For her 38th birthday, Chela Robles and her family took a trek to One House, her favorite bakery in Benicia, California, for a brisket sandwich and brownies. On the car ride home, she tapped a small touchscreen on her temple and asked for a description of the outside world. “A cloudy sky,” came the answer through her Google Glass.
Robles lost the ability to see in her left eye when she was 28, and in her right eye a year later. Blindness, she says, denies you little details that help people connect, such as facial expressions and expressions. For example, her father tells a lot of dry jokes, so she’s not always sure if he’s serious. “If a picture can say more than 1,000 words, imagine how many words an expression can tell,” she says.
Robles has tried services in the past that put her in touch with sighted people for help. But in April, she signed up for a trial of Ask Envision, an AI assistant that uses OpenAI’s GPT-4, a multimodal model that can take images and text and perform conversational responses. The system is one of many tools for visually impaired people to begin integrating language models, and promises to give users much more visual detail about the world around them – and much more independence.
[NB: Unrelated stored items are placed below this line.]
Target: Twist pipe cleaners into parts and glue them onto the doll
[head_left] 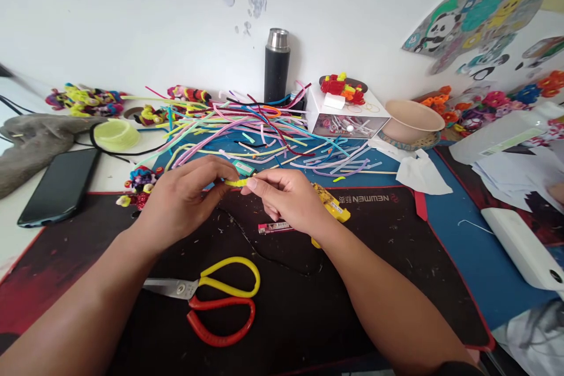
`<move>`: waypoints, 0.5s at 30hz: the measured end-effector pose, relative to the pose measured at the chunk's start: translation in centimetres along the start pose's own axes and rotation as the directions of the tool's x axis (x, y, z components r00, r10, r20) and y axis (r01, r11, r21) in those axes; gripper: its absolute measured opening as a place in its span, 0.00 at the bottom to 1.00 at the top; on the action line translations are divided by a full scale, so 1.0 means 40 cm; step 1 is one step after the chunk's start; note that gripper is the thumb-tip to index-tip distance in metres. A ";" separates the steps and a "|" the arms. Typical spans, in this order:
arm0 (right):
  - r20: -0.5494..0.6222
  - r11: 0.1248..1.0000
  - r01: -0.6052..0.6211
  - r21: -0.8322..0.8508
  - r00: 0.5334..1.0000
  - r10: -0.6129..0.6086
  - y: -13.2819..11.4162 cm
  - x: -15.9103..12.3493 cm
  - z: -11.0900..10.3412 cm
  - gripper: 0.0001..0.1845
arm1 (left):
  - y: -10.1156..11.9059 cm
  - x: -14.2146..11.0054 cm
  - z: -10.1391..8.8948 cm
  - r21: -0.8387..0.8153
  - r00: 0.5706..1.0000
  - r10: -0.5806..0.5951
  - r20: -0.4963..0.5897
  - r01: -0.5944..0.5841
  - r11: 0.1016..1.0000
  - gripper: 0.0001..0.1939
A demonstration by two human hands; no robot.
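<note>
A short yellow pipe cleaner (pixel 237 183) spans the gap between my two hands above the dark mat. My left hand (pixel 187 194) pinches one end, its fingers closed. The other end is pinched between thumb and fingers of my right hand (pixel 286 194). Below my hands lies a lighter (pixel 274 227) with a red end. Partly behind my right wrist is a yellow tool (pixel 332 204), its kind unclear. Scissors (pixel 220 299) with one yellow and one red handle loop rest on the mat nearer me, the blade tips hidden by my left forearm.
Loose coloured pipe cleaners (pixel 238 123) pile up behind my hands. At the back stand a black thermos (pixel 277 67), a white drawer box (pixel 352 108) and a beige bowl (pixel 412 120). A phone (pixel 61 185) lies left; a white device (pixel 522 247) and another person's hand (pixel 557 191) are right.
</note>
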State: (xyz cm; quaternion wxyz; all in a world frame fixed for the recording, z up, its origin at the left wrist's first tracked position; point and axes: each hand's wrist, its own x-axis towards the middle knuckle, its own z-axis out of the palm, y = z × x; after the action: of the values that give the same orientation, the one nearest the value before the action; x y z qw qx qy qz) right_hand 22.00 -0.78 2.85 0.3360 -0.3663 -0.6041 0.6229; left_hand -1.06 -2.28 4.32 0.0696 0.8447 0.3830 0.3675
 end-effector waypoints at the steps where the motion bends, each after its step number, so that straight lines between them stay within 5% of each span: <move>1: 0.008 1.000 -0.009 0.010 1.000 0.009 0.000 0.000 0.000 0.16 | -0.002 -0.001 0.001 0.012 1.000 0.021 -0.005 -0.021 1.000 0.08; 4: 0.013 1.000 -0.012 0.027 1.000 0.012 -0.001 0.001 -0.001 0.17 | -0.005 -0.003 -0.002 -0.024 1.000 -0.007 0.024 0.008 1.000 0.05; 6: 0.001 1.000 0.003 0.005 1.000 -0.003 -0.003 0.000 -0.002 0.17 | -0.003 -0.002 -0.011 -0.078 0.989 -0.132 0.073 0.137 0.987 0.03; 10: -0.032 0.986 0.040 -0.160 0.998 -0.045 -0.006 -0.004 0.000 0.18 | 0.001 0.006 -0.031 -0.236 0.894 -0.421 0.154 0.447 0.863 0.13; 15: -0.043 0.866 0.201 -0.458 0.968 -0.248 -0.003 -0.003 0.009 0.16 | -0.007 0.012 -0.036 -0.333 0.825 -0.476 0.306 0.561 0.758 0.16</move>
State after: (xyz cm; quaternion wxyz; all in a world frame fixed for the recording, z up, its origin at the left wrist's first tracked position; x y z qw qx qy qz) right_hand 21.74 -1.08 2.97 0.3423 -0.3922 -0.7524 0.4035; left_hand -1.97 -1.98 5.54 0.3825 0.7036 0.5080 0.3170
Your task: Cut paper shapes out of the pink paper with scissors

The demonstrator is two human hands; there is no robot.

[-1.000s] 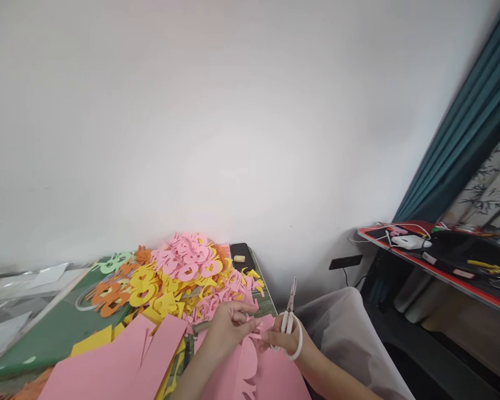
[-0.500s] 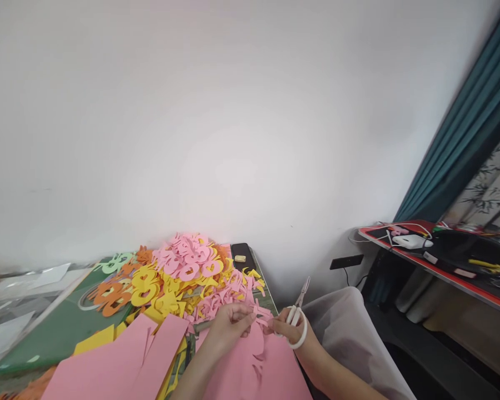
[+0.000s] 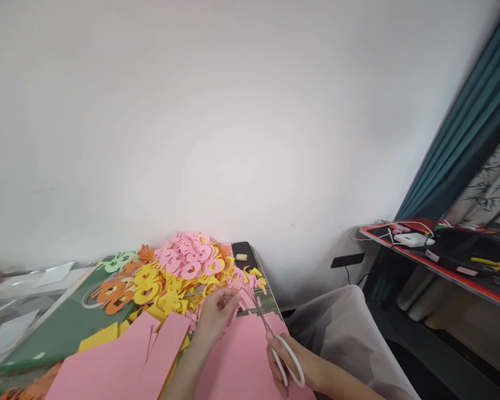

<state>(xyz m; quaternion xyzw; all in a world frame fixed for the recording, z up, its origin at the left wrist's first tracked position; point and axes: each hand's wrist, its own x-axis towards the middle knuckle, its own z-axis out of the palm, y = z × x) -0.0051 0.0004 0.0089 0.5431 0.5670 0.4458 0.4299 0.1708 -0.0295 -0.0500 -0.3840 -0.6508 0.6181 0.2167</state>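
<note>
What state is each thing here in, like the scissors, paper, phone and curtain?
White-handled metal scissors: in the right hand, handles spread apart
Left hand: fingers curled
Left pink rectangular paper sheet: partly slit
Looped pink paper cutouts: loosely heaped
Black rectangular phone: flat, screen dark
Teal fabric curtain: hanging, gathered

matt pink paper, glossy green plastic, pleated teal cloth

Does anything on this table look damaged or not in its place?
Perhaps two things: the left pink sheet has slits in its far edge, like a tear, and a yellowish block lies on the dark phone, an unusual spot.
</note>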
Envision launched in 2018 as a smartphone app for reading text in photos and on Google Glass in early 2021. Earlier this year, the company began testing an open source conversational model that could answer basic questions. Then Envision included OpenAI’s GPT-4 for image-to-text descriptions.
Be My Eyes, a 12-year-old app that helps users identify objects around them, went live with GPT-4 in March. Microsoft, a major investor in OpenAI, has begun testing GPT-4 integration for its SeeingAI service, which offers similar features, according to Microsoft chief AI lead Sarah Bird.
In the earlier iteration, Envision read text in an image from beginning to end. Now it can summarize text in a photo and answer follow-up questions. That means Ask Envision can now read a menu and answer questions about things like pricing, dietary restrictions, and dessert options.
Another early tester of Ask Envision, Richard Beardsley, says he mostly uses the service to find contact information on a bill or read ingredient lists on boxes of food, for example. With a hands-free option through Google Glass, he can use it while holding his guide dog’s leash and a cane. “Before, you couldn’t jump to a specific part of the text,” he says. “Having this really makes life a lot easier because you can jump to exactly what you’re looking for.”
Integrating AI into products with a blind eye could have major implications for users, says Sina Bahram, a blind computer scientist and head of a consulting firm that advises museums, theme parks, and tech companies like Google and Microsoft on accessibility and inclusion.
Bahram uses Be My Eyes with GPT-4 and says the large language model makes an “orders of magnitude” difference over previous generations of technology because of its capabilities, and because products are effortless to use and require no technical skills. Two weeks ago, he says, he was walking down the street in New York City when his business partner stopped to take a closer look. Bahram used Be My Eyes with GPT-4 only to find out it was a collection of stickers, some cartoonish, plus some text, some graffiti. This level of information is “something that didn’t exist outside the lab a year ago,” he says. “It just couldn’t.”